### Supplied information:
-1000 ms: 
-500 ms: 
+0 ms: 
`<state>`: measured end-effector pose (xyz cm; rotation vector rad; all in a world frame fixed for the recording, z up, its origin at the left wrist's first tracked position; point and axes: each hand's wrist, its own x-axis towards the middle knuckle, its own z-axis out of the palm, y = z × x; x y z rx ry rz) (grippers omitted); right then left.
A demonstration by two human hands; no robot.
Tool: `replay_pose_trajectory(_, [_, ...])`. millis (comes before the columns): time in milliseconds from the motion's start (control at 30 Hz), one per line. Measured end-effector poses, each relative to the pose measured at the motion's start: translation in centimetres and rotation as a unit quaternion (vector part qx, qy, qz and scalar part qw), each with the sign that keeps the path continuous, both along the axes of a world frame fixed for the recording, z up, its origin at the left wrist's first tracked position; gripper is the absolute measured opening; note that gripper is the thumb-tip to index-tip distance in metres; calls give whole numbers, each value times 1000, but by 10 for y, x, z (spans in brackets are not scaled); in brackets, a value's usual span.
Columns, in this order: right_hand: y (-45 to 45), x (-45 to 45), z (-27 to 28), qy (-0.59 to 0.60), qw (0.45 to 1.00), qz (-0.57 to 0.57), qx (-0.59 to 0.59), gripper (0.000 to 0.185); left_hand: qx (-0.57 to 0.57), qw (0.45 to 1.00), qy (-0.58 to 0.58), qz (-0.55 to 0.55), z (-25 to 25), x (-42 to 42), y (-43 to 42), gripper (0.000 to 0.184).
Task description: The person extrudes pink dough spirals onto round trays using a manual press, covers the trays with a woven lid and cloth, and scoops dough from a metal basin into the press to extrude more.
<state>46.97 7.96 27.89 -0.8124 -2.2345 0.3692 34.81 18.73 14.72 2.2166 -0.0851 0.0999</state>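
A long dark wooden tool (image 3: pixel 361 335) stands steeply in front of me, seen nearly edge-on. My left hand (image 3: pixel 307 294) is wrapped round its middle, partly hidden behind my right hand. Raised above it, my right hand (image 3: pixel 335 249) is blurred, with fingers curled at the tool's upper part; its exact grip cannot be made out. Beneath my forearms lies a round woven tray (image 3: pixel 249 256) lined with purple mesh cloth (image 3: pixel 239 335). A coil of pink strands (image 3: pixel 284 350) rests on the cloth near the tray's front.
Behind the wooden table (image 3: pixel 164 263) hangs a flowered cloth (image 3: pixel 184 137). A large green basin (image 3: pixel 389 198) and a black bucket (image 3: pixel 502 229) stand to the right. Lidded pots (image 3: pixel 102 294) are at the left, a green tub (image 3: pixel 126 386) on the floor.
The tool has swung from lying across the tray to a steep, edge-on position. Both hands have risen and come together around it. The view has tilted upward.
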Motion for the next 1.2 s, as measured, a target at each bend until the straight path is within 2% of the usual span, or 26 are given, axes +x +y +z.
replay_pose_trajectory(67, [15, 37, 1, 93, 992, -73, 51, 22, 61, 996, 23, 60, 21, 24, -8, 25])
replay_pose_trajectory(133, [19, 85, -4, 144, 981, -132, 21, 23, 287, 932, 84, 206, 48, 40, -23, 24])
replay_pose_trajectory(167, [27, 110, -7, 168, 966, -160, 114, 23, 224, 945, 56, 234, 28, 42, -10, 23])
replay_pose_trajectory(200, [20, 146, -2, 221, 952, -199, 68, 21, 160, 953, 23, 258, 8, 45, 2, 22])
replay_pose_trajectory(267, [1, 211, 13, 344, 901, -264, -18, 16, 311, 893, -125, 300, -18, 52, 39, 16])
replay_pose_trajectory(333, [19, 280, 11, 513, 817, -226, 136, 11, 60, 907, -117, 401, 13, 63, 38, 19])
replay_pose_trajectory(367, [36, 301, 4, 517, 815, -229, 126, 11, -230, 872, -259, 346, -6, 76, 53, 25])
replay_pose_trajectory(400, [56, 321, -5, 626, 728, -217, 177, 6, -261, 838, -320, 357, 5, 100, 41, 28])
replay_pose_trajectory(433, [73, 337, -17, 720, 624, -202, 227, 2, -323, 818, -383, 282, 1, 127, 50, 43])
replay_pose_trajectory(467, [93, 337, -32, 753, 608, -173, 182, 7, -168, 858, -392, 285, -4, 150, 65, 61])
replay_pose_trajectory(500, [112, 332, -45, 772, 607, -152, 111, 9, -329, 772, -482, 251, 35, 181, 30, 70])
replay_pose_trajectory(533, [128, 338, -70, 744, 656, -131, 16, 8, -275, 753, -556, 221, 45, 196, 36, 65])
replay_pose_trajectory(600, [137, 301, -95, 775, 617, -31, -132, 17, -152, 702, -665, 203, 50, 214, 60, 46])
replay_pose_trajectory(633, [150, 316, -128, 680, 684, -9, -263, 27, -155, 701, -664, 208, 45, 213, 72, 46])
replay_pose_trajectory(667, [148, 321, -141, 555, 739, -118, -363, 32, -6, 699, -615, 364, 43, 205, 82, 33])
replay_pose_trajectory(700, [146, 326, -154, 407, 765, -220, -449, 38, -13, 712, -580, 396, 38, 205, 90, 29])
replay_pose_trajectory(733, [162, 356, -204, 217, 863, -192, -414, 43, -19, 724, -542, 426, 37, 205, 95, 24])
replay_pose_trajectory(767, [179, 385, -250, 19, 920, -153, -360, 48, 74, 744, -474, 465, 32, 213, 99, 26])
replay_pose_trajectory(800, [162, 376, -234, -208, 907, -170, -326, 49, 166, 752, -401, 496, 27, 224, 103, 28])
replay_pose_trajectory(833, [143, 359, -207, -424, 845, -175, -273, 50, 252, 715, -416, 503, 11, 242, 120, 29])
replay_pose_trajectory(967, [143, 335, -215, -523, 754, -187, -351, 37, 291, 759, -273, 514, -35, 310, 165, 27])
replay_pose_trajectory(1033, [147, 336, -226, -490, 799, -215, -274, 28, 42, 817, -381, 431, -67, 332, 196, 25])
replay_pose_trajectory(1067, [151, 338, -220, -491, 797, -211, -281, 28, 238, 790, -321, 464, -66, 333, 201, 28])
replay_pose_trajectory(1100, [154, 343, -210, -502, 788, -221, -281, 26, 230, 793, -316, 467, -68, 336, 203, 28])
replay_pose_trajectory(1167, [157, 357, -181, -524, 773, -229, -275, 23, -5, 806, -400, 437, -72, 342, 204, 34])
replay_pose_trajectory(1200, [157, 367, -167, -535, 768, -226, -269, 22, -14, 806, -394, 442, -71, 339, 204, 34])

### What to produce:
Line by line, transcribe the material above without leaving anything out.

### Solution:
-1000 ms: 
-500 ms: 
+0 ms: 
`<state>`: measured end-effector pose (xyz cm; rotation vector rad; all in a world frame fixed for the recording, z up, its origin at the left wrist's first tracked position; point and axes: each hand's wrist, its own x-axis towards the middle knuckle, its own z-axis out of the palm, y = z × x; x y z rx ry rz) (grippers omitted); right then left.
A demonstration by two human hands; no robot.
Tool: `replay_pose_trajectory(_, [_, ...])`. millis (comes before the columns): time in milliseconds from the motion's start (control at 30 Hz), one per line. Measured end-effector poses, each relative to the pose measured at the motion's start: translation in centimetres and rotation as a unit quaternion (vector part qx, qy, qz and scalar part qw), each with the sign that keeps the path continuous, both along the axes of a world frame fixed for the recording, z up, its origin at the left wrist's first tracked position; gripper is the absolute measured opening; note that gripper is the thumb-tip to index-tip distance in metres; calls give whole numbers, each value times 1000, but by 10 for y, x, z (spans in brackets are not scaled); in brackets, a value's usual span.
Columns, in this order: right_hand: y (-45 to 45), x (-45 to 45), z (-27 to 28), qy (-0.59 to 0.60), qw (0.45 to 1.00), qz (-0.57 to 0.57), qx (-0.59 to 0.59), gripper (0.000 to 0.185); left_hand: qx (-0.57 to 0.57), qw (0.45 to 1.00), qy (-0.58 to 0.58), qz (-0.55 to 0.55), z (-25 to 25), x (-42 to 42), y (-43 to 42), gripper (0.000 to 0.184).
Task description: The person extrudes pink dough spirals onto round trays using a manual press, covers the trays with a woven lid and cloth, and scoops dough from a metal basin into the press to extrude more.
<state>46.97 7.96 27.89 -0.8124 -2.2345 0.3692 34.81 18.73 14.72 2.2166 -0.0851 0.0999</state>
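A long dark wooden tool (image 3: pixel 361 335) stands steeply in front of me, seen nearly edge-on. My left hand (image 3: pixel 307 294) is wrapped round its middle, partly hidden behind my right hand. Raised above it, my right hand (image 3: pixel 335 249) is blurred, with fingers curled at the tool's upper part; its exact grip cannot be made out. Beneath my forearms lies a round woven tray (image 3: pixel 249 256) lined with purple mesh cloth (image 3: pixel 239 335). A coil of pink strands (image 3: pixel 284 350) rests on the cloth near the tray's front.
Behind the wooden table (image 3: pixel 164 263) hangs a flowered cloth (image 3: pixel 184 137). A large green basin (image 3: pixel 389 198) and a black bucket (image 3: pixel 502 229) stand to the right. Lidded pots (image 3: pixel 102 294) are at the left, a green tub (image 3: pixel 126 386) on the floor.
The tool has swung from lying across the tray to a steep, edge-on position. Both hands have risen and come together around it. The view has tilted upward.
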Motion for the next 1.2 s, as measured, a target at each bend until the straight path is within 2% of the usual span, or 26 are given, axes +x +y +z.
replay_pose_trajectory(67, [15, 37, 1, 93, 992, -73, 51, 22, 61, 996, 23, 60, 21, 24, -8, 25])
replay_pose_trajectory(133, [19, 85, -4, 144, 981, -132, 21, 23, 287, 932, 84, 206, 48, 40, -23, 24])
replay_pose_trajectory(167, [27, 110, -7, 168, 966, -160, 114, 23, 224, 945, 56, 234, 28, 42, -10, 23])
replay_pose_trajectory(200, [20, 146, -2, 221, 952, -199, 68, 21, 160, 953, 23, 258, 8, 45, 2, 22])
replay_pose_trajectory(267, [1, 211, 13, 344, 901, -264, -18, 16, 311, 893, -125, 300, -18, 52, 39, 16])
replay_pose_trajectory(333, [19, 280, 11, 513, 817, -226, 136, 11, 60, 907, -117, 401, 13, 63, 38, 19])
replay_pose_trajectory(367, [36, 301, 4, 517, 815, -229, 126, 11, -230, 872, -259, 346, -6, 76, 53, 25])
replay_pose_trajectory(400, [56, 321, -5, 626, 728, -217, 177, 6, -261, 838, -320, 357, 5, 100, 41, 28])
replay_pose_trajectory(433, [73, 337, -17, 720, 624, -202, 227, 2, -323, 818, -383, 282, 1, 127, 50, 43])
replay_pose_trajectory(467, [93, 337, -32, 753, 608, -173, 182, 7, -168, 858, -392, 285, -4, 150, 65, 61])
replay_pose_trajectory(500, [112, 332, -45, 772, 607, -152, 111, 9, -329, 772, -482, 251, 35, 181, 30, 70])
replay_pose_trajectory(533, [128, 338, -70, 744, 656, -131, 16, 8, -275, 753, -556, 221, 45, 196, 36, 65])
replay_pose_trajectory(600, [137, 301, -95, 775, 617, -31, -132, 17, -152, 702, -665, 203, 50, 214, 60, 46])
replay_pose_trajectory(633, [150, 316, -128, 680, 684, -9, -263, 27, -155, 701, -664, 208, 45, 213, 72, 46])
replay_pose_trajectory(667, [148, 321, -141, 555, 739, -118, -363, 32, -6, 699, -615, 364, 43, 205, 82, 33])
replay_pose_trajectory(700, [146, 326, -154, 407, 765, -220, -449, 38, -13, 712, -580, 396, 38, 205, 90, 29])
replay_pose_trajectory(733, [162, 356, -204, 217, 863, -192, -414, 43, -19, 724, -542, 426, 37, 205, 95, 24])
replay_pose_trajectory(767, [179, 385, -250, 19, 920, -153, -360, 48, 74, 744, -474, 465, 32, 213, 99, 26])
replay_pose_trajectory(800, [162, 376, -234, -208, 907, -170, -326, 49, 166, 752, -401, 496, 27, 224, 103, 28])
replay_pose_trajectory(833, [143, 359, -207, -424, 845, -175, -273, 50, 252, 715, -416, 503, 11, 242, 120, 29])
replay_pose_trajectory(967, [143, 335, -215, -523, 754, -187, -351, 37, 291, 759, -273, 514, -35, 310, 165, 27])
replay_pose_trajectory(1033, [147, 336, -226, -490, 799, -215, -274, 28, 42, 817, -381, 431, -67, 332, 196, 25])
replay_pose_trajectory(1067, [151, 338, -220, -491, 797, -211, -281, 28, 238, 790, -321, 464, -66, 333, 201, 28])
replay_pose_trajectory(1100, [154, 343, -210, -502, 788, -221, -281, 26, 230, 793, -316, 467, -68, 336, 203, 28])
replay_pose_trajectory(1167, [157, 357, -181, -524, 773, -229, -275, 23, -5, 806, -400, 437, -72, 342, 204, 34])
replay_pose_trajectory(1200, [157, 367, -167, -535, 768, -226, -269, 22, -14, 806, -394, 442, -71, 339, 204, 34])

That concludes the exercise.